Encouragement
“Fear not, little flock; it is your Father’s good pleasure to give you the kingdom.” —Luke 12:32
How does He quiet their fears and misgivings?
As they stand panting on the bleak mountain side, He points His crook upwards to the bright and shining gates of glory, and says, “It is your Father’s good pleasure to give you these!”
What gentle words! what a blessed consummation! Gracious Savior, Your gentleness has made me great!
That kingdom is the believer’s by irreversible and inalienable charter-right—“I appoint unto you” (by covenant), says Jesus in another place, “a kingdom, as my Father has appointed unto me.”
It is as sure as everlasting love and almighty power can make it.
Satan, the great foe of the kingdom, may be injecting foul misgivings, and doubts, and fears as to your security; but he cannot divest you of your purchased immunities. He must first pluck the crown from the ‘brow upon the throne’, before he can weaken or impair this sure word of promise. If “it pleased the Lord” to bruise the Shepherd, it will surely please Him to make happy the purchased flock. If He “smote” His “Fellow” when the sheep were scattered, surely it will rejoice Him, for the Shepherd’s sake, “to turn His hand upon the little ones.”
Believers, think of this!
“It is your Father’s good pleasure.” The Good Shepherd, in leading you across the intervening mountains, shows you signals and memorials of paternal grace studding all the way. He may “lead you about” in your way there. He led the children of Israel of old out of Egypt to their promised kingdom—how! By forty years’ wilderness-discipline and privations. But trust Him; dishonor Him not with guilty doubts and fears.

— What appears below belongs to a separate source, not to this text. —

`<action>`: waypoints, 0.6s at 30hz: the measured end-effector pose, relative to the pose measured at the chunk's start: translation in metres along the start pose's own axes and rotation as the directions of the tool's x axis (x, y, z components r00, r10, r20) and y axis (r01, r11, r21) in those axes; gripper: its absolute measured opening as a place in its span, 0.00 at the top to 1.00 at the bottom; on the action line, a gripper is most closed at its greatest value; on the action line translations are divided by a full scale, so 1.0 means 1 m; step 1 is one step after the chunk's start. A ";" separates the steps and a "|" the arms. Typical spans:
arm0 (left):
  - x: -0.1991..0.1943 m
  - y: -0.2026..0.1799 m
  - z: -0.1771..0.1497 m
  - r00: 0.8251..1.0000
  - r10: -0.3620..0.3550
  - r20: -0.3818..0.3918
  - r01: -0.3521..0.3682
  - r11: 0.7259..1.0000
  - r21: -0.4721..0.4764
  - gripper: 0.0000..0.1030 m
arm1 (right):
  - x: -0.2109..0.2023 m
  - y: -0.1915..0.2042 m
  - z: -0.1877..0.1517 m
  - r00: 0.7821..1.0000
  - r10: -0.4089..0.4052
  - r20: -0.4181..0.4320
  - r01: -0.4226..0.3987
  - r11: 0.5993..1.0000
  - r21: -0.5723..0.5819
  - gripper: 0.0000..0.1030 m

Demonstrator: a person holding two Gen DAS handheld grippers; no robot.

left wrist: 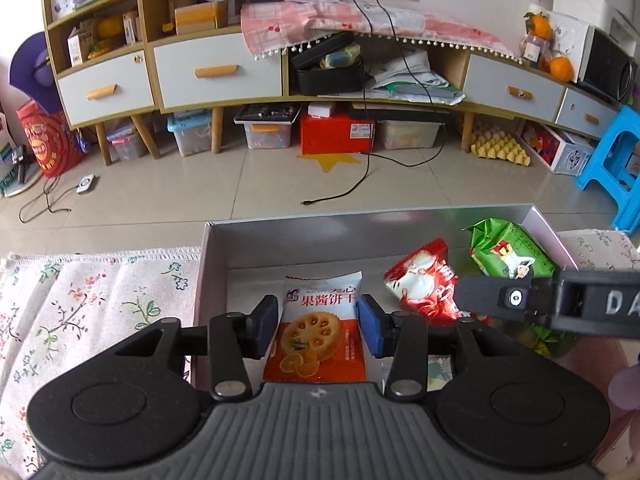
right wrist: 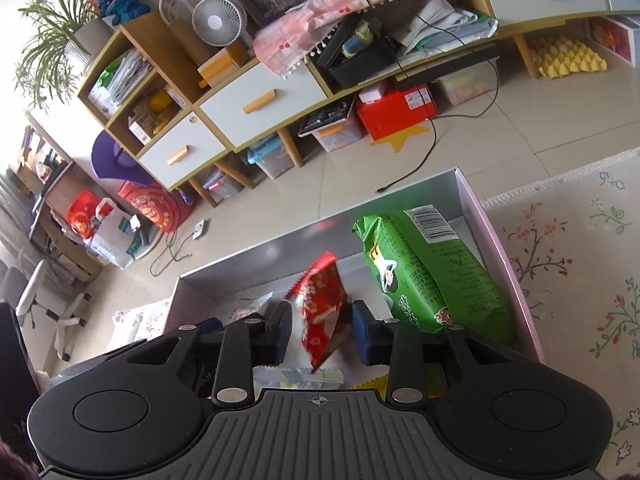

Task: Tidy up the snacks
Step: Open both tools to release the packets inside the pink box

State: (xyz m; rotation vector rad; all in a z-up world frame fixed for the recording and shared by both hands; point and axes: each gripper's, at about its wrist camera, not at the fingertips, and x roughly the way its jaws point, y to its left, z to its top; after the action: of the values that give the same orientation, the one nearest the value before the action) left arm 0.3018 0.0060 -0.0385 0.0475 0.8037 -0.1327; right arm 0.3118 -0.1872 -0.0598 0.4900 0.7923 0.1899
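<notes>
Left gripper (left wrist: 319,327) sits spread around the biscuit packet (left wrist: 319,332), pads just off its glossy sides, packet lying flat on the floor of the grey cardboard box (left wrist: 280,228). Right gripper (right wrist: 320,330) is loose too, with the crinkly red snack bag (right wrist: 322,312) standing on edge between its pads. A puffy green packet (right wrist: 436,276) crowds the right side, floral tablecloth (left wrist: 80,304) underneath.

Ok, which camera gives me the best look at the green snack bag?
The right wrist view: the green snack bag fills the right side of the box, barcode and print visible. In the left wrist view it sits smaller at the box's far right, its lower edge hidden behind the right gripper.
</notes>
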 end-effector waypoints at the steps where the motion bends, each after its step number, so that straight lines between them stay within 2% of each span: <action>1: -0.001 0.000 0.000 1.000 0.000 0.001 0.000 1.000 0.004 0.55 | -0.001 0.000 -0.001 1.000 0.001 0.003 -0.001 1.000 -0.001 0.57; 2: -0.001 -0.001 0.000 1.000 0.001 0.003 -0.001 1.000 0.010 0.54 | -0.002 0.002 0.000 1.000 0.000 0.005 0.000 1.000 -0.005 0.53; 12: -0.023 -0.005 0.000 1.000 0.012 0.013 -0.012 1.000 0.012 0.40 | -0.022 0.015 -0.001 1.000 0.024 0.004 -0.024 0.999 -0.023 0.48; 18: -0.048 -0.006 -0.007 1.000 0.010 0.013 -0.010 1.000 0.009 0.31 | -0.054 0.024 -0.003 1.000 0.004 0.021 -0.004 0.999 -0.036 0.35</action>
State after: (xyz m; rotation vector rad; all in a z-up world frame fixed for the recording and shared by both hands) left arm 0.2631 0.0050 -0.0091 0.0593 0.7895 -0.1271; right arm 0.2725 -0.1838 -0.0154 0.4594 0.7657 0.2019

Look not back on your dark, stumbling paths, nor within on your fitful and vacillating heart; but forwards to the land that is far off. How earnestly God desires your salvation! What a heaping together of similar tender “words” with that which is here addressed to us! The Gospel seems like a palace full of opened windows, from each of which He issues an invitation, declaring that He has no pleasure in our death—but rather that we would turn and live.
Let the melody of the Shepherd’s voice fall gently on your ear—“It is your Father’s good pleasure.”

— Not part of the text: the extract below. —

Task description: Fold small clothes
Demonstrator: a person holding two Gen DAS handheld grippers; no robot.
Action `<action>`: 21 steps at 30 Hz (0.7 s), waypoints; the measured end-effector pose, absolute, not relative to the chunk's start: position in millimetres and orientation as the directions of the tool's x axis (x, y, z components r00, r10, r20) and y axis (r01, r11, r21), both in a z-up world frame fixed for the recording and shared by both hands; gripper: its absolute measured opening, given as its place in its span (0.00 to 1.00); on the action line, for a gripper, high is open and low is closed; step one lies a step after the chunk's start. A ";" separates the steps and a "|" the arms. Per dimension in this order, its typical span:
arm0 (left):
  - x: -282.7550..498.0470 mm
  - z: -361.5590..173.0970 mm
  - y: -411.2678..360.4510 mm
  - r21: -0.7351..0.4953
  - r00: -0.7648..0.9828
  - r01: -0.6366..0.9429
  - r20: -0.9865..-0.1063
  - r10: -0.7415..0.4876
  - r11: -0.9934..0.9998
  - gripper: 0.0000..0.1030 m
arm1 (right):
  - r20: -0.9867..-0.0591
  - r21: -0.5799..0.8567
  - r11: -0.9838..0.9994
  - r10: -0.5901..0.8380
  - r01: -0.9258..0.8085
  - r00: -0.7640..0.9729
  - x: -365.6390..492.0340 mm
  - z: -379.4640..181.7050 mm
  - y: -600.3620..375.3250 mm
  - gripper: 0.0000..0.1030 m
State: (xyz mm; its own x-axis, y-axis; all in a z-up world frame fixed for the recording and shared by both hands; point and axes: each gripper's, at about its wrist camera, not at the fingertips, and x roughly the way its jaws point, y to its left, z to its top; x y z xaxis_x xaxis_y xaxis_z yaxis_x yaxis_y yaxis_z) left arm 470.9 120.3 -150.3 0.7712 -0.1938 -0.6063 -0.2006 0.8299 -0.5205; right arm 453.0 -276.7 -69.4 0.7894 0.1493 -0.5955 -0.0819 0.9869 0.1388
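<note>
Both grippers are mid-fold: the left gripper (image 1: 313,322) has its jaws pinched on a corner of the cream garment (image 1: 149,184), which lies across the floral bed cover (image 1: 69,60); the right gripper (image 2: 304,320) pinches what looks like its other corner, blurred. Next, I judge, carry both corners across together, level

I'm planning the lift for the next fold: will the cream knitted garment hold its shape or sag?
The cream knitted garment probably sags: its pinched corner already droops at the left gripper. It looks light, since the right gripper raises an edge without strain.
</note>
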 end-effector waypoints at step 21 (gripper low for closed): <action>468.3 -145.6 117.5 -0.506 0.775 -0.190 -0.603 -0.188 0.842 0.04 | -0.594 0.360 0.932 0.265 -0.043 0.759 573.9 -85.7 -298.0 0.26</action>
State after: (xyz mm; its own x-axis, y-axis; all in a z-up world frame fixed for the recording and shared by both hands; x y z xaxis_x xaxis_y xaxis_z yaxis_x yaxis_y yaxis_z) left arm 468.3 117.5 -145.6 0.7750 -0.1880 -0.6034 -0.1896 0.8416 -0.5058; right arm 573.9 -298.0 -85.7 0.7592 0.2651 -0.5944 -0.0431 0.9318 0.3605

I have given you, He seems to say, the best proof that it is mine. In order to purchase that kingdom, I died for you. But it is also His:
“As a shepherd seeks out his flock in the day that he is among his sheep that are scattered, so,” says God, “will I seek out my sheep, and will deliver them out of all places where they have been scattered in the cloudy and dark day.”
Fear not then, little flock!
Though yours for a while should be the bleak mountain and sterile wasteland, seeking your way Zionward, it may be “with torn fleeces and bleeding feet;” for, “It is not the will of your Father which is in heaven, that one of these little ones should perish.”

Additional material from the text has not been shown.